What is the structure of a convolutional neural network?
As we mentioned, in a convolutional neural network, the computer takes an image as input; then this image enters a complex network with several convolutional and non-linear layers. In each of these layers, operations are performed and at the end, a class or the percentage of occurrence of several different classes is shown on the output. The hard part of the story is the middle layers and how they work! Next, we will examine the most important layers.
Functional concepts in the first layer in convolutional neural network
Let’s take a look and see what a convolutional neural network (CNN) does. Each of the filters we mentioned in the previous section can be considered a feature identifier. Feature here means things like a straight line, a simple color, or a curve. Suppose the first filter is a filter with dimensions 7x7x3 and a curvature detector. This filter is a numerical matrix , where the elements of this matrix have higher numerical values in places where there is curvature. Now we put this filter on the part of the image we want. After that, we multiply the numbers in the houses one by one and add the results together.
The result obtained is a large number. The large number indicates that there is a curvature in this area like the curvature of the filter.
Deeper layers of convolutional neural network
In a neural network, in addition to the described layer, there are other layers. These layers have different tasks and functions. In general, internal layers are responsible for maintaining dimensions and non-linearities. The last layer in the convolutional neural network is also of particular importance.
The last layer in the convolutional neural network
In the last layer of a convolutional neural network, the output of other layers is received as input. The output of the last layer is an N-dimensional vector. N is the number of available classes. For example, if your network is a network for identifying numbers, the number of classes is ten; because we have ten digits. In the next N vector, each component represents the probability of occurrence of a class. What the last layer of a convolutional neural network does is that it looks at the features of the upper-level layers and compares the degree of correspondence of these features with each class; The higher the match, the higher the probability of occurrence of that class.
How does convolutional neural network work?
So far you have learned a lot about convolutional neural networks; But you probably still have many questions and new questions have formed in your mind.
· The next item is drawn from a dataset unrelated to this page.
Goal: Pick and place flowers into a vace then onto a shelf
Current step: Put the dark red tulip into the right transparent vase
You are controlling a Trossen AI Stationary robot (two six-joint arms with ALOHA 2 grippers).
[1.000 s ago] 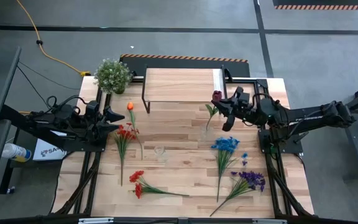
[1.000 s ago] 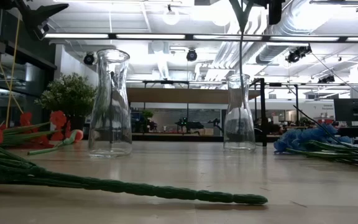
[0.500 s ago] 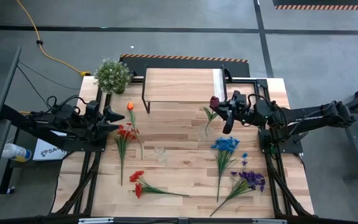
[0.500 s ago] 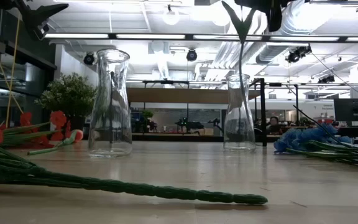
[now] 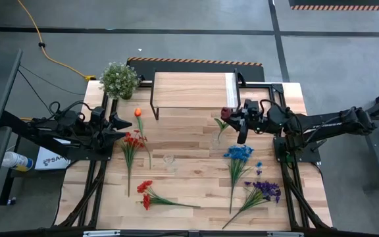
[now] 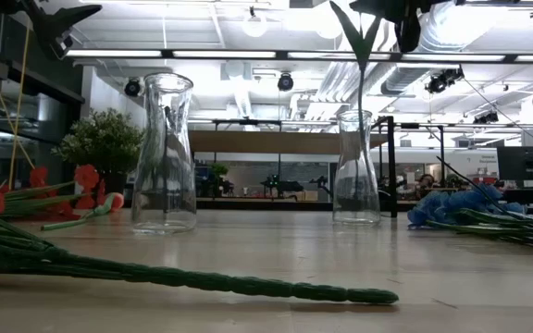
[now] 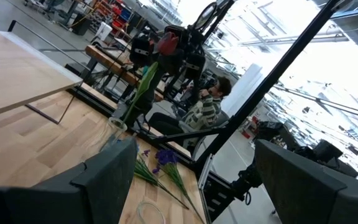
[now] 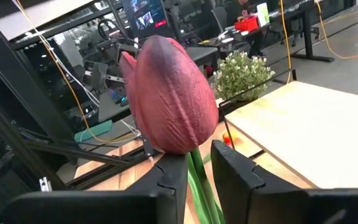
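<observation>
The right gripper [image 5: 234, 117], right of centre in the high view, pinches the stem of a dark red bud [image 8: 169, 93]; in the right wrist view the stem runs down between the two fingers with the bud standing just above them. In the low view the stem [image 6: 359, 88] hangs from the top of the frame into the mouth of the right-hand vase [image 6: 356, 168], its tip seemingly only just inside the neck. A second vase [image 6: 165, 153] stands empty at left of that view. The shelf [image 5: 193, 90] sits at upper centre of the high view with nothing on it. Other flowers lie on the table: red bunches [image 5: 132, 141] and an orange tulip [image 5: 137, 112] at left, blue [image 5: 238, 153] and purple [image 5: 264, 190] sprays at lower right. The left gripper [image 5: 120, 126] waits at mid-left, fingers spread and holding nothing

Risks, as I judge them: the neck is narrow, so any sideways drift while lowering could catch the leaf [image 6: 357, 37] or stem on the rim and tip the light glass vase. Letting go with so little stem inside could let the top-heavy bud swing out and drag the stem free. A bent stem could also push the vase along the table. Later, carrying a clear vase to the shelf risks a poor grip on smooth glass
</observation>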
Questions like how filters are made or… During a training process, the computer can assign the appropriate values to the filters. This process is called backpropagation. When we humans were born, we had no understanding of the objects around us. Over time, we saw different objects and the people around us told us the names of those objects and we learned them. Computers also have a similar function; this means that at the beginning of the work, the numbers in the filter matrix are random. Over time and by showing different images to the computer, the numbers in the filter are corrected to reach acceptable performance.